The situations where you absolutely need to implement something in Assembly instead of C are few and far between. In most cases, you just want to manually optimize tight loops (i.e., blocks of code that execute often and repeatedly). Or implement a wrapper over a very specific assembly instruction that the compiler does not know how to generate.

For this purpose, gcc has support for what it calls Extended Asm. The structure of an extended assembly statement looks something like this:

asm asm-qualifiers ( AssemblerTemplate
                   : OutputOperands
                 [ : InputOperands
                 [ : Clobbers ] ])

Where:

• asm: Is just the keyword asm (like for, or if).
• asm-qualifiers: Are modifiers in the same vein as const is a modifier to variable declarations.

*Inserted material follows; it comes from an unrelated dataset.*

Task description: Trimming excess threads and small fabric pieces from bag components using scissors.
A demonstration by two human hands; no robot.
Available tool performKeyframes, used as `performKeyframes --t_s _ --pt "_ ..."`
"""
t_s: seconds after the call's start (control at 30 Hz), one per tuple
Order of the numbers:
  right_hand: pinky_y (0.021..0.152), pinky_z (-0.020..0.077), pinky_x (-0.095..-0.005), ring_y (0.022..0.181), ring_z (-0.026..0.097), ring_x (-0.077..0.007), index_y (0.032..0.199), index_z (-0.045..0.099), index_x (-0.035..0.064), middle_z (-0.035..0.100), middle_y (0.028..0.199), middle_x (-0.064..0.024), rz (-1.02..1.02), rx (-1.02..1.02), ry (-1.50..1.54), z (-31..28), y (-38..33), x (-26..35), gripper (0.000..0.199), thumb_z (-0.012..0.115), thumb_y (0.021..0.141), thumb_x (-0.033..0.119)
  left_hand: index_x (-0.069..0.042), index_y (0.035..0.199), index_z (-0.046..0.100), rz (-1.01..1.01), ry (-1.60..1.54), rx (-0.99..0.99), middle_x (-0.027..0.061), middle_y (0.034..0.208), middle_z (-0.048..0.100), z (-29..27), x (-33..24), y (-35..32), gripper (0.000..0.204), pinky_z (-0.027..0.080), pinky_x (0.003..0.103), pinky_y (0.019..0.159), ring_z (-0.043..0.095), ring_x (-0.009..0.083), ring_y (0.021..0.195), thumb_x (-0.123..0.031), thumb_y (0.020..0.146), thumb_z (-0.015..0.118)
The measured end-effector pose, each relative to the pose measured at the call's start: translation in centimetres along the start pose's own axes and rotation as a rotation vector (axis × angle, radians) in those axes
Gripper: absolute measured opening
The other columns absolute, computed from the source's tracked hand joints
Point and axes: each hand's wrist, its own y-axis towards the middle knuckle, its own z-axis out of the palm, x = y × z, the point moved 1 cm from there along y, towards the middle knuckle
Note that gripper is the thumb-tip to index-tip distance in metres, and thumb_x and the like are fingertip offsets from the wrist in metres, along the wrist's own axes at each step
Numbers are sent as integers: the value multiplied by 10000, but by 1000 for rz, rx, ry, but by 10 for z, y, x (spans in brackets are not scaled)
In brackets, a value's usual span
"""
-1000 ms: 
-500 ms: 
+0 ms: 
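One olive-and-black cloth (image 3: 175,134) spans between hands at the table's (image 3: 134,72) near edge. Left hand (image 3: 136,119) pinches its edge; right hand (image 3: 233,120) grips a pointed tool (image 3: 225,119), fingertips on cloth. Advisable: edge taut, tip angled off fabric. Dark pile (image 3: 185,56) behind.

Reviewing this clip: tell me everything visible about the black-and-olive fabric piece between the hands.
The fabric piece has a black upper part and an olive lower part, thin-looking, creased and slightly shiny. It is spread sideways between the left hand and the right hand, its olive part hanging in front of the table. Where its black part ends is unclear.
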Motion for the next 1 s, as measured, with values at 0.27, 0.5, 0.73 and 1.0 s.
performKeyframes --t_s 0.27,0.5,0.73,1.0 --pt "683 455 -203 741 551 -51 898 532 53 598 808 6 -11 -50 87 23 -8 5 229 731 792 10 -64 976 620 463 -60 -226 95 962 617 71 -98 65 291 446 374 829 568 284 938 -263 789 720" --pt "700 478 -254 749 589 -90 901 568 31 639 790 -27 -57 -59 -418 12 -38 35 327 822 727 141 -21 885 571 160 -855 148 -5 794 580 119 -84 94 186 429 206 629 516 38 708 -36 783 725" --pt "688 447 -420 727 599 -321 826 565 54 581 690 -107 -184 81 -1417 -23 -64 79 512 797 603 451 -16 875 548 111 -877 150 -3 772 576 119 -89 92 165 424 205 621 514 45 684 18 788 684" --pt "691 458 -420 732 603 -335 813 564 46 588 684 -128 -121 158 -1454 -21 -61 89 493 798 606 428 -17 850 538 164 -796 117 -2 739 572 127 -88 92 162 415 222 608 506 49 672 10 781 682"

The only one you will ever be interested in is volatile. This keyword tells gcc to avoid modifying your assembly code snippet, even for the purpose of what it calls “optimization”.
• AssemblerTemplate: Is a string literal containing one or more assembly statements. These statements can be separated through either a ; character or a \n.
• OutputOperands: Binds register values at the end of the assembly code snippet to C variables where the values should be stored.
• InputOperands: Specifies what values (immediate or located in C variables) should be used to initialize specific registers when starting to execute the assembly code snippet.
• Clobbers: A list of registers (or memory) changed by the AssemblerTemplate that were not explicitly stated as OutputOperands.

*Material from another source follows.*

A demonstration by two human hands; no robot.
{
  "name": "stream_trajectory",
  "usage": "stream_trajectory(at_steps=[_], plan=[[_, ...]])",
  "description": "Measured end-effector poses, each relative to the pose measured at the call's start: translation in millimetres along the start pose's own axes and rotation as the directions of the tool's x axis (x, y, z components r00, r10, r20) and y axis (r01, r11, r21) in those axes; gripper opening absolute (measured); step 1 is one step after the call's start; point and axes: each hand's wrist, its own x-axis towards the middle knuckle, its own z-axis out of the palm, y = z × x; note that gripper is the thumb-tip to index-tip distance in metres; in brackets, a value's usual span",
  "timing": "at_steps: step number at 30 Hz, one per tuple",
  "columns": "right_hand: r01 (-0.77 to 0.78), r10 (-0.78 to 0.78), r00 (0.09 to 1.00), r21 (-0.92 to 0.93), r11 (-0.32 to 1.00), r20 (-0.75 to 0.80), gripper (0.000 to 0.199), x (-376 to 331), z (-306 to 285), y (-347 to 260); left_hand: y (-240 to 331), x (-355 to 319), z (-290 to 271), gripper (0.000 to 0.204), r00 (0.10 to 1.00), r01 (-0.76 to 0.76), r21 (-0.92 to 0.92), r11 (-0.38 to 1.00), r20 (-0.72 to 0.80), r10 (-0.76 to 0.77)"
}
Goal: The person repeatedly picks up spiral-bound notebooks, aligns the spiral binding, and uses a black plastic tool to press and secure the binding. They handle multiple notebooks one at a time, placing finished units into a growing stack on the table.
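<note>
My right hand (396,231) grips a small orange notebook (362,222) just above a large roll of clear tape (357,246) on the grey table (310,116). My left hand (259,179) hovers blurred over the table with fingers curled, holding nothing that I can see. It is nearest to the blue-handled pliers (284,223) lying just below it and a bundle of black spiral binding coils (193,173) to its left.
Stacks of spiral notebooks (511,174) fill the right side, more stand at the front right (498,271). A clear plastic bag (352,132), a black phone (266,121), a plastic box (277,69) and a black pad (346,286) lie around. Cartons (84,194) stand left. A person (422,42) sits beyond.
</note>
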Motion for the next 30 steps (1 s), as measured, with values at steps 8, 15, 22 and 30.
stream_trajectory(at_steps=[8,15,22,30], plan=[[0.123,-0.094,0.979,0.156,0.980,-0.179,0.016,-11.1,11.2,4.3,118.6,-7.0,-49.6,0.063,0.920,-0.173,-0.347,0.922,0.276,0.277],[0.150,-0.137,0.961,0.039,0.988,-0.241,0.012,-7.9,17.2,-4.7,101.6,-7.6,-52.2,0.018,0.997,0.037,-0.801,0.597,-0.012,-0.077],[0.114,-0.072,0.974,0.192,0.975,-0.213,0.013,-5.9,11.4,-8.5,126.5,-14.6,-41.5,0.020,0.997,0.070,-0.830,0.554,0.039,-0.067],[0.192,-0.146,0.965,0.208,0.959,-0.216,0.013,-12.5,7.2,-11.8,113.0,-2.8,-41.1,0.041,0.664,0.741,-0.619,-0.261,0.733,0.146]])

A practical example: rdtsc

Let’s say you want to find the elapsed time between two points in your code. For example, how long does it take for a for loop to execute. Normally, you would use clock_gettime() to retrieve the value of a certain clock (check the description of the clockid argument). However, performing this measurement continuously may be very expensive. The reason is more nuanced and outside the scope of this example, but it has to do with clock_gettime() having to acquire a lock, to perform a read from memory.

As an alternative, we can use the RDTSC instruction that Reads the CPU’s Timestamp Counter. This counter is a register that is initialized with 0 when the CPU powers up and is incremented at a fixed frequency. The benefit of RDTSC is that it’s very precise and there is essentially no cost to reading it: only a few clock cycles on a multi-GHz CPU. The downside is that it’s accurate only when running Linux natively, not inside a Virtual Machine. That’s something clock_gettime() accounts for, and the reason why we don’t always just use RDTSC.

So, RDTSC will store the 64-bit counter in EDX:EAX on both i386 and x64. In the following code snippet, we declare a C macro that wraps the extended asm expression. The eax and edx are macro argument names, but are representative of the EAX and EDX registers when we’ll specify the OutputOperands.

#define rdtsc(eax, edx) \
    asm volatile (      \
        "rdtsc"         \
        : "=a"(eax),    \
          "=d"(edx))

In order to more easily interpret the result, we define the following structure (well… union).

typedef union {
    uint64_t raw;
    struct {
        uint32_t low;
        uint32_t high;
    };
} tscval_t;

The 64-bit raw field will share the same space in memory as the two 32-bit low and high fields. Before we use it, we need to find out what’s the frequency at which the Timestamp Counter is being incremented. This value is exposed by the kernel through sysfs and is expressed in kHz:

$ cat /sys/devices/system/cpu/cpu0/cpufreq/base_frequency
2600000

So the Timestamp Counter is incremented 2.6 billion times per second. Let’s see how we can use our macro to perform a measurement:

#include <stdio.h>      /* printf    */
#include <stdint.h>     /* [u]int*_t */
#include <unistd.h>     /* sleep     */

#define TSC_FREQ 2.6e9

int32_t main(void)
{
    tscval_t start, end;

    /* perform initial timestamp measurement *
     * least significant 32b -> EAX          *
     * most significat 32b   -> EDX          */
    rdtsc(start.low, start.high);

    /* do some "work" */
    sleep(3);

    /* perform final timestamp measurement */
    rdtsc(end.low, end.high);

    /* print elapsed time (in seconds, not clock ticks!) */
    printf("%.3f\n", (end.raw - start.raw) / TSC_FREQ);

    return 0;
}